Child Gamblers: The Industry Needs to Act

Child Gamblers: the Industry Needs to Act

Child gamblers: How serious is the problem? And what should the industry be doing about it?

No one reading these articles over the last few weeks can fail to be aware of the reasons behind the UK government’s decision to reduce the maximum stake on fixed odds betting terminals (FOBTs). The maximum stake was reduced from £100 ($135) to £2 ($2.70) with plenty of lurid headline telling stories of gamblers “losing £15,000 ($20,250) in a day”.

Commenting on the move, Sports Minister Tracey Crouch said: “The reduction will reduce harm for the most vulnerable.”

Well that’s alright then. Adults in betting shops are protected. Children, it would appear, are not…

The lad from Lancashire

A teenager from Lancashire recently lost £80,000 ($108,000) gambling online. And before you think his allowance is too big, it was his father’s money he lost.

He became interested in gambling after seeing adverts for online bookmakers while watching a football match at Wembley. Thinking that it was easy, seduced by ads encouraging him to “cash out your winnings”,  he duly photocopied his father’s credit cards, opened accounts using his father’s name, address, and date of birth, and started placing bets.

“I had no idea gambling could be addictive like drink or drugs,” he told one UK newspaper, as he described how he placed hundreds of bets a week, some of them for as much as £3,000 ($4,050).

No one emerges from this sad story with any credit: certainly not the 13-year-old, who really should have known the difference between right and wrong; not his company director father, who perhaps should have checked his credit card statements more often and spent more time checking what his teenage son was doing in his bedroom – and definitely not the UK government or the sports betting companies.

Again, it is hard not to empathize with Major League Baseball and their initial objections to the legalization of sports betting in the US. Will this story be repeated as more and more online companies fight for a share of the lucrative US market? Of course it will.

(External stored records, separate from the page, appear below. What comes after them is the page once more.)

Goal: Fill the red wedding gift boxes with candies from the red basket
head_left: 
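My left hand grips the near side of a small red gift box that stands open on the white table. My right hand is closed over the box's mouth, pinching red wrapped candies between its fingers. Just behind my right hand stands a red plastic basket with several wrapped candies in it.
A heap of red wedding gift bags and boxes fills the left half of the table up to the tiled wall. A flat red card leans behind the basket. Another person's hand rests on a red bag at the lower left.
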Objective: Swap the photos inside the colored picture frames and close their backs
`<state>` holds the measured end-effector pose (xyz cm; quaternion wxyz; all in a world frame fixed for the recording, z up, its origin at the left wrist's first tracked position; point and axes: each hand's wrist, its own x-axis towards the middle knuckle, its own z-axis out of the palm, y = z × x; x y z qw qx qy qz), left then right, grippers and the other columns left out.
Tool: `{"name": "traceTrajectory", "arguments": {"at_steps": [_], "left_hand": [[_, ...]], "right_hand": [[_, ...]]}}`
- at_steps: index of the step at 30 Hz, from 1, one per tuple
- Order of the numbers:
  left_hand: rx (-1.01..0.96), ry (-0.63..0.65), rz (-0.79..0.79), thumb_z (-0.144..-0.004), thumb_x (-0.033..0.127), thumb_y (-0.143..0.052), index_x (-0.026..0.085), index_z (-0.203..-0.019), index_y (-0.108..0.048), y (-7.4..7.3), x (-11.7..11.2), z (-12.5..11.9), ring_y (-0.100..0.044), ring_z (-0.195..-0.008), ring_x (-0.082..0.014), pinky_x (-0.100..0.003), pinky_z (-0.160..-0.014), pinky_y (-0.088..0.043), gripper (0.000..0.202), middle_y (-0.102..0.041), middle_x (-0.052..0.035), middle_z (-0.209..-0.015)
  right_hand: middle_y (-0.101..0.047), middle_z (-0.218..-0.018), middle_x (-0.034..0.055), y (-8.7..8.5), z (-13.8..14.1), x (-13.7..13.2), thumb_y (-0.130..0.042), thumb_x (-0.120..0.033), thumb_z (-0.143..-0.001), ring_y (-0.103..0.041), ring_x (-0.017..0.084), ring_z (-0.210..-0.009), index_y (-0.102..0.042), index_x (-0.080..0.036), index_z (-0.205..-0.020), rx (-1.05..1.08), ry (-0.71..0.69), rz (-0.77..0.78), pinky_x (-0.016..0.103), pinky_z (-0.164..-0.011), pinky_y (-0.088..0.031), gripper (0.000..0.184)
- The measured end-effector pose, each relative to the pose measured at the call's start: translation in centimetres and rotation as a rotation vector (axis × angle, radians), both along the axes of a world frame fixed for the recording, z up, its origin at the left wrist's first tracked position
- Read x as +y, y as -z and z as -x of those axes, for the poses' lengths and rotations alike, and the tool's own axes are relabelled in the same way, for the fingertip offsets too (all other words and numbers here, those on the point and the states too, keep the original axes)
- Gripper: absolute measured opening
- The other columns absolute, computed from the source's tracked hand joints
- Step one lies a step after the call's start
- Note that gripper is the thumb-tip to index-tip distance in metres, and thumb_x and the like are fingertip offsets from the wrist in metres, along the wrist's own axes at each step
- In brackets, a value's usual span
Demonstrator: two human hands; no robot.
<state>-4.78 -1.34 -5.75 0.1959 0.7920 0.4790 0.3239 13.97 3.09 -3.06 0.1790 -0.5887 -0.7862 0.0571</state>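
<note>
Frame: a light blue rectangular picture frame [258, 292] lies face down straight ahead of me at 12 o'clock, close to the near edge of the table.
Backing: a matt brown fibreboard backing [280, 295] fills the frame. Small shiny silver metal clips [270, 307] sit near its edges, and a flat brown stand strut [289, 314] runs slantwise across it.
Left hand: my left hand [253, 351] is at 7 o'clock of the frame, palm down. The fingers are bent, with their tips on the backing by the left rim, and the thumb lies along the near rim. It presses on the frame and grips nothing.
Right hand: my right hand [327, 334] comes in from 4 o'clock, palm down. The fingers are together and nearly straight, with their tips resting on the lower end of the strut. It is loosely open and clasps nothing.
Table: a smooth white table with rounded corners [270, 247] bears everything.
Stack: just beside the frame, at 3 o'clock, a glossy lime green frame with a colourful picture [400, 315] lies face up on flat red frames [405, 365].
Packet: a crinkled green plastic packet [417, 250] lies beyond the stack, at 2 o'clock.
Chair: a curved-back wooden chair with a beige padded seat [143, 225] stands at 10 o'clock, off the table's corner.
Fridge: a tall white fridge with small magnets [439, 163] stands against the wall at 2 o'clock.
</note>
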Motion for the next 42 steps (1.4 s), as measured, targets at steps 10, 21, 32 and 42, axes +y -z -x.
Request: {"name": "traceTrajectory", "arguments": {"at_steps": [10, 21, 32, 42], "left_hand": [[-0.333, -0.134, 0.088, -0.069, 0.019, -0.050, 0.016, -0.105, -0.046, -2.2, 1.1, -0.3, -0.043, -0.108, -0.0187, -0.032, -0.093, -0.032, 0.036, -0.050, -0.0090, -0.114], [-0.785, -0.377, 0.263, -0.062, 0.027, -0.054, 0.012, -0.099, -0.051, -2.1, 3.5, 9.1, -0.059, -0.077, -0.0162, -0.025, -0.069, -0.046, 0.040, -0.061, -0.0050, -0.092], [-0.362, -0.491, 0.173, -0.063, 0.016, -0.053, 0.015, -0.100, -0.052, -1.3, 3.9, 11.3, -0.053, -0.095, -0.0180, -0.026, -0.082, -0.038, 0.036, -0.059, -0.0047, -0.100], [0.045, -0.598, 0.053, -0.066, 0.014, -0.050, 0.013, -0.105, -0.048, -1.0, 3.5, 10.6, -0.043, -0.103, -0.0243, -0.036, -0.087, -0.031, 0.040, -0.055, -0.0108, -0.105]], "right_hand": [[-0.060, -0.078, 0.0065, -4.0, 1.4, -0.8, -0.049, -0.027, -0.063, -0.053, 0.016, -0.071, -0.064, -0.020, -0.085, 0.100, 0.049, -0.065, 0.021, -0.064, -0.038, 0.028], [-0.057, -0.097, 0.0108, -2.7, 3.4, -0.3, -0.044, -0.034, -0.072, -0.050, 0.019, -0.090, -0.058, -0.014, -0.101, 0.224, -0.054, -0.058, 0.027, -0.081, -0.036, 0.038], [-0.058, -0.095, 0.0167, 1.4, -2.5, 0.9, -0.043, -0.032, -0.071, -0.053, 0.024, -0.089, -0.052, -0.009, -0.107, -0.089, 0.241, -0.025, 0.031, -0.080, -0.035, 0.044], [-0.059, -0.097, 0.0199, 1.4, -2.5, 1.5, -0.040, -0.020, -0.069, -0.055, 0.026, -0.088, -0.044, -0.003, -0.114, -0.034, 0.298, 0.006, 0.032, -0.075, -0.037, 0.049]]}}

How big is the problem of child gambling in the UK?

According to figures released by the UK government, 25,000 children aged 11-16 are addicted to gambling, with the gambling commission saying that the number of 16-year-olds “hooked” on gambling has risen by a third in the last three years.

In its annual survey of youth gambling, the Gambling Commission said that 370,000 children (around 12% of the total number of children) had gambled in the past week, with 25,000 of those children characterized as problem gamblers. Presumably, the Gambling Commission is therefore content that the other 345,000 kids have their gambling under control, that they only bet what they can afford to lose and they fall asleep chanting “when the fun stops, stop”.

Gambling may not be the only problem teenagers land their parents with. I used to stand in the hall talking to my girlfriend while my dad complained about the phone bill. Every day there is a story about a teenager running up a £1,000 phone bill while he is on holiday, or making a series of “in-game” purchases, or inadvertently dialing a premium rate number.

Sooner or later though, we become responsible for our own mobile phone bill. We finally learn that if it seems too good to be true, it is too good to be true. But it’s a different story if you are graduating from high school with an addiction to gambling.

Charity fighting a losing battle

GambleAware – the charity set up to combat problem gambling – continues to plow its lone furrow, but without serious funding (there is, for example, only one specialist gambling addiction clinic in the UK) it will always be fighting a losing battle against the bookmakers’ wall to wall advertising.

Cases like the 13-year-old from Lancashire really need to be addressed by sports betting companies. They are quite happy to close winning accounts: perhaps they should pay the same attention to losing ones. Or, in the UK at least, they may find that a future Labour government – keen to atone for what it now sees as a mistake in de-regulating UK gambling – does it for them.